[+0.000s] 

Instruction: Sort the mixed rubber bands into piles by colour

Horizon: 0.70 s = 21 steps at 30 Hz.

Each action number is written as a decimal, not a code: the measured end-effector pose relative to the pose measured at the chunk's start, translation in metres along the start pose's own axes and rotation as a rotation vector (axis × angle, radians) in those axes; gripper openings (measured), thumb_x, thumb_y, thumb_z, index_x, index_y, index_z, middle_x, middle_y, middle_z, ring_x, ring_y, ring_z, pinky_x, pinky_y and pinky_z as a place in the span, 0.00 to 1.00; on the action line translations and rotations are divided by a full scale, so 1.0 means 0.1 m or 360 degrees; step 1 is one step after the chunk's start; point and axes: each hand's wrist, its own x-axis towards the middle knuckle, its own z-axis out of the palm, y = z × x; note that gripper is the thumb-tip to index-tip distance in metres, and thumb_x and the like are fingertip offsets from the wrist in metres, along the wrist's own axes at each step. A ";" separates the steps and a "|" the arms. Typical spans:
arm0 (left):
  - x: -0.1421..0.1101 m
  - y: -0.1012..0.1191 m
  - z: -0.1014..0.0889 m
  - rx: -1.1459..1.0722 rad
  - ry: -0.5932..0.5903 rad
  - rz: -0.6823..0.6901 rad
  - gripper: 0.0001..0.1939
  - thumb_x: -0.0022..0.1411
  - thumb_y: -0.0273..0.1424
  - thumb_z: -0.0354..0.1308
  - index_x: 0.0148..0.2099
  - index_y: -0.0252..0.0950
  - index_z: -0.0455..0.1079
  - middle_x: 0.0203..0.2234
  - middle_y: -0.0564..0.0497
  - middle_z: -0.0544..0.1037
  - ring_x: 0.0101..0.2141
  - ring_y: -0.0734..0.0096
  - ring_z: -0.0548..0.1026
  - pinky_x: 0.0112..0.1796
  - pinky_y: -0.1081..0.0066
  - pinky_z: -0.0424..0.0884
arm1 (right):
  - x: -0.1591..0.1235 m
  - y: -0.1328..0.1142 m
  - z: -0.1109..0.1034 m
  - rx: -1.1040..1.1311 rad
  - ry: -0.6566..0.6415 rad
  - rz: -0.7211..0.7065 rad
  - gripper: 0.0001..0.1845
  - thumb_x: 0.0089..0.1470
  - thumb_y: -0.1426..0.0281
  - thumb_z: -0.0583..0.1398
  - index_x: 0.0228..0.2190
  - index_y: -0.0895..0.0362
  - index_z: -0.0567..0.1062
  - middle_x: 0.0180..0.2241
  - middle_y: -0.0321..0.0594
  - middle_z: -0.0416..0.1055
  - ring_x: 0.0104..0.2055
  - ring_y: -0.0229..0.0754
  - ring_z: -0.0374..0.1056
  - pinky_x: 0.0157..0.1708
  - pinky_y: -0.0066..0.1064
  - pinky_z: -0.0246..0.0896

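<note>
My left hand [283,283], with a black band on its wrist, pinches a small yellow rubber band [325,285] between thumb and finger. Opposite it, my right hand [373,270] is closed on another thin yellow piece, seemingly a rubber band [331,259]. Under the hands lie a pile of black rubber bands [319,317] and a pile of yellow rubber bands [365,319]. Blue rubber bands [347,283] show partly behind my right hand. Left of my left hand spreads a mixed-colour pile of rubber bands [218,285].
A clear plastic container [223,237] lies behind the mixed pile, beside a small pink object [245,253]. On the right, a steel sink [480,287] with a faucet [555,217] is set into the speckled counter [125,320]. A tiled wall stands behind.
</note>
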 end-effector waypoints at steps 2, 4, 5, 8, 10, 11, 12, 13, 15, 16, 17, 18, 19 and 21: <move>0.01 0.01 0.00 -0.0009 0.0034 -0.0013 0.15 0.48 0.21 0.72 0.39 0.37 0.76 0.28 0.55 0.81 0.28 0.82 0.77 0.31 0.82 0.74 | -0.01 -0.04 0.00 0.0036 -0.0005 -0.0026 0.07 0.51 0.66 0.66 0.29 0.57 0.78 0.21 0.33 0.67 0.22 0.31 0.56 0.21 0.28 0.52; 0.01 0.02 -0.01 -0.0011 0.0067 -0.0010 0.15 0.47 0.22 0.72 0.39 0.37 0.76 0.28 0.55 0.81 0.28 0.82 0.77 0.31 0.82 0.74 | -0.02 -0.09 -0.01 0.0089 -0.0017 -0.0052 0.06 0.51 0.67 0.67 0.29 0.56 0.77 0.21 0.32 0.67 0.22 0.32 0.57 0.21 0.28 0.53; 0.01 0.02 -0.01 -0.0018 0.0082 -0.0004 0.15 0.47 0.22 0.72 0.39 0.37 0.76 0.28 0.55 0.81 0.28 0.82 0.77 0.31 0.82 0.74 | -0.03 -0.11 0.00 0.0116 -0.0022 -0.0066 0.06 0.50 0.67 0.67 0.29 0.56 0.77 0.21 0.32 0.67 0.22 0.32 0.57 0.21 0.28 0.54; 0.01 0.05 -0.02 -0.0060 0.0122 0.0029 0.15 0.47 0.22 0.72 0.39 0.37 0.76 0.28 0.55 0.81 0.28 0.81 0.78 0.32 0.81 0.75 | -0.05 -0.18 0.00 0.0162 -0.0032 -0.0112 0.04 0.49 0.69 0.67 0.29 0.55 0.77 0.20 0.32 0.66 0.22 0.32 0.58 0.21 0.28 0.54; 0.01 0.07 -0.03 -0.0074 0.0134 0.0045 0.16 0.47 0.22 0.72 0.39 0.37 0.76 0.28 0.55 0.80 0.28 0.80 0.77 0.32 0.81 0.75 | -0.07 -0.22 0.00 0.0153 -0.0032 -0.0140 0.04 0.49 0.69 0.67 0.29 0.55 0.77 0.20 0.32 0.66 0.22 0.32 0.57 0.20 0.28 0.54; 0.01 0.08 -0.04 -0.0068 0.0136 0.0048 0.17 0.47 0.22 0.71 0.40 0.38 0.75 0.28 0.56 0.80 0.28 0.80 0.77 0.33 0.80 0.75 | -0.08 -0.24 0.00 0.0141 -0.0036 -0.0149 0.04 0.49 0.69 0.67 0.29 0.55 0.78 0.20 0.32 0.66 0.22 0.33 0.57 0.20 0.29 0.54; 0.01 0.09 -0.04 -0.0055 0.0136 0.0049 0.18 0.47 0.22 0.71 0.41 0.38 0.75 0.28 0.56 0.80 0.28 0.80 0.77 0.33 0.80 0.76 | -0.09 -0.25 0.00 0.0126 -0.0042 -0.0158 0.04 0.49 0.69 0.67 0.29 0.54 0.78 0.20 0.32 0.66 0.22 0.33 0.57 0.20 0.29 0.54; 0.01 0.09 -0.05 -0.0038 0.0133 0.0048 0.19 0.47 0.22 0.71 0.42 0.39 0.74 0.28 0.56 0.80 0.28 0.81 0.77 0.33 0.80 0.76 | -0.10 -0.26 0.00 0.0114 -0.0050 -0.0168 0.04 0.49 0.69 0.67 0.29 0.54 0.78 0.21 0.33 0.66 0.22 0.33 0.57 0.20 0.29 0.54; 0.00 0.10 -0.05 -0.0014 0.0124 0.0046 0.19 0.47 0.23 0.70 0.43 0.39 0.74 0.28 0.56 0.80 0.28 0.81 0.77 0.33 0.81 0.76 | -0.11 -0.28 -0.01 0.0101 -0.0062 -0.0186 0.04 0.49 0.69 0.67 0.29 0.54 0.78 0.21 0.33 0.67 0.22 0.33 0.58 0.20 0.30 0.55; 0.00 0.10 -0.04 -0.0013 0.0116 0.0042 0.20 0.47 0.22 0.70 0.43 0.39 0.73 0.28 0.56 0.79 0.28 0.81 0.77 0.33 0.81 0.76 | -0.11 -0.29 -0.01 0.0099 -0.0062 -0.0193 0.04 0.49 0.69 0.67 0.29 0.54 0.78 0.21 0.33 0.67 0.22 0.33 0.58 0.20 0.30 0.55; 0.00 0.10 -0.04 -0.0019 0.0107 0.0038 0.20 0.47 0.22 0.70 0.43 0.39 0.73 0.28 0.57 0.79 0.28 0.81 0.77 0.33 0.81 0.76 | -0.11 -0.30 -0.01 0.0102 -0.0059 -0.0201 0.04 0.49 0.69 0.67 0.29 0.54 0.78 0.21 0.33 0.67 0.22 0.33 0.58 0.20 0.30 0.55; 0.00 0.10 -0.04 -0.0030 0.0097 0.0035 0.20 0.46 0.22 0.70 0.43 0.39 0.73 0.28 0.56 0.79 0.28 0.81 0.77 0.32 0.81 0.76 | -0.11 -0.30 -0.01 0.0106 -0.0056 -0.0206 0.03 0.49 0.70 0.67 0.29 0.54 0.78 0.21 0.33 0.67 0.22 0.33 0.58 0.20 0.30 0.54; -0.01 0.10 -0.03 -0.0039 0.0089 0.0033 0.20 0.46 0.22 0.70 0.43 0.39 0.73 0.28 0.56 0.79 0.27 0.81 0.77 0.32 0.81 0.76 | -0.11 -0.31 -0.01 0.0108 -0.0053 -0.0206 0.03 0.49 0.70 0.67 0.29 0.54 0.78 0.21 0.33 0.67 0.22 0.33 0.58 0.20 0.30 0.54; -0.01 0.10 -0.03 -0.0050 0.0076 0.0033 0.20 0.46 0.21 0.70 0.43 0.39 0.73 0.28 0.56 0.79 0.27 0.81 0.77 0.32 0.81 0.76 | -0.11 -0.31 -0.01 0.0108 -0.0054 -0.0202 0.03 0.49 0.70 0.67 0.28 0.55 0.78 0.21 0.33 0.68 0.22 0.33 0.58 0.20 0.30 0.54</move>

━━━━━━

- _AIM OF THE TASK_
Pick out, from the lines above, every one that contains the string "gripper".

- _REPLY TO THE TASK_
Each action number is written as a decimal, not a code: the measured end-effector pose relative to the pose measured at the chunk's start, translation in metres along the start pose's own axes and rotation as a rotation vector (axis × angle, radians) in those axes; gripper openings (measured), thumb_x, thumb_y, thumb_z, index_x, index_y, index_z, middle_x, middle_y, middle_z, ring_x, ring_y, ring_z, pinky_x, pinky_y and pinky_z as a place in the span, 0.00 to 1.00; on the action line translations and rotations are divided by a full scale, so 1.0 means 0.1 m or 360 degrees; step 1 is one step after the chunk's start; point and axes: each hand's wrist, its own x-axis towards the middle knuckle, its own z-axis out of the palm, y = z × x; note that gripper is the thumb-tip to index-tip distance in metres, and thumb_x and the like are fingertip offsets from the wrist in metres, along the wrist's own axes at each step. A ";" separates the steps and a "|" the arms. Typical spans:
  - gripper: 0.0001..0.1939
  - gripper: 0.0001..0.1845

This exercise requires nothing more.